Impact of static disorder and dynamic disorder on the thermal conductivity of sodium superoxide (NaO2)

The pyrite phase of sodium superoxide, NaO2, is studied using equilibrium molecular dynamics simulations and lattice dynamics calculations to understand the impacts of static disorder and dynamic disorder on its thermal conductivity. Three structural regimes are observed based on the rotational dynamics and orientations of O2− ions. At low temperatures, where the O2− ions librate and the system is fully ordered, thermal conductivity exhibits a crystal-like temperature dependence, decreasing with increasing temperature. As temperature increases, the static disorder regime emerges, where the O2− ions transition between different orientations on a time scale larger than the librational period. In this regime, the thermal conductivity continues to decrease and then becomes temperature independent.
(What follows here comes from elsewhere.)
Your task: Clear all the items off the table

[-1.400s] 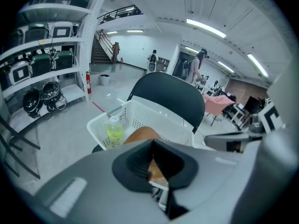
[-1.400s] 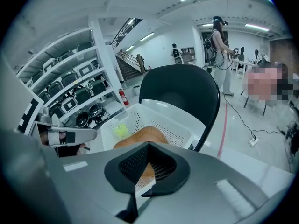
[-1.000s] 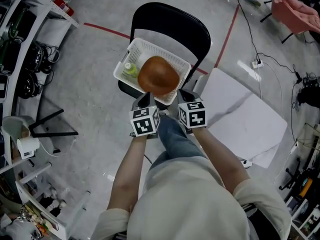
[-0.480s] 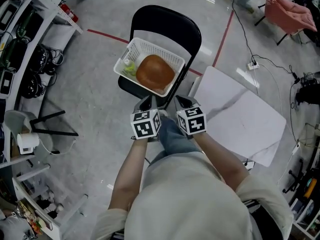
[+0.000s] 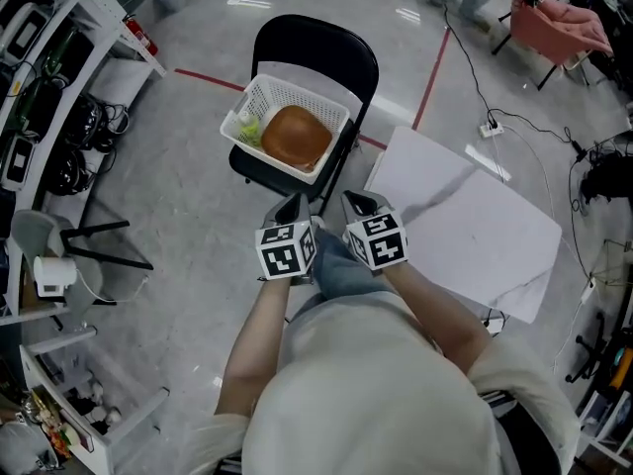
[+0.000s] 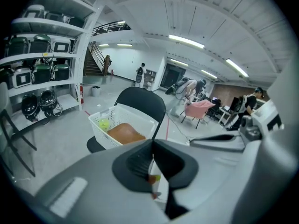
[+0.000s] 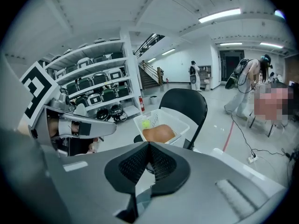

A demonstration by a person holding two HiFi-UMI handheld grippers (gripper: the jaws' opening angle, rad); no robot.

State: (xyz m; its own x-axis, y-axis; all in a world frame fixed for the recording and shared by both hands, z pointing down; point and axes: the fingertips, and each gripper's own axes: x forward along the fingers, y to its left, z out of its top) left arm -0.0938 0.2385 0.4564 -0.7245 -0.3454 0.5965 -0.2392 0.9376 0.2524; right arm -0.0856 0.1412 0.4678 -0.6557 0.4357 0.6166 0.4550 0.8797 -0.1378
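Near the basket (image 5: 259, 102), the left hand-held gripper (image 5: 293, 206) and right hand-held gripper (image 5: 356, 204) are pressed together. A bump could tip the basket, which seemingly overhangs the chair (image 5: 316, 43).

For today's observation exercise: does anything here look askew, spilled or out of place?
Nothing looks spilled or damaged. The one oddity: the white basket stands on the seat of a black chair, seemingly turned slightly askew to its backrest.

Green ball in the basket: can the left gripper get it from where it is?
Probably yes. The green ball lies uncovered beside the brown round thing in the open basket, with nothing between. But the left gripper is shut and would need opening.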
At higher temperatures, where the O2− ions freely rotate, the system is dynamically disordered and the thermal conductivity is temperature independent, as in an amorphous solid. Using instantaneous normal mode analysis and Allen–Feldman theory, 80% of the thermal conductivity in the dynamic disorder regime is attributed to diffusons, vibrational modes that are non-propagating and non-localized. When increasing the lattice constant at a constant temperature, transitions from librations to static disorder to dynamic disorder are also observed, with the thermal conductivity decreasing monotonically. The presented methodology can be applied to other crystals with rotational degrees of freedom, offering strategies for the design of thermal conductivity switches that are responsive to external stimuli.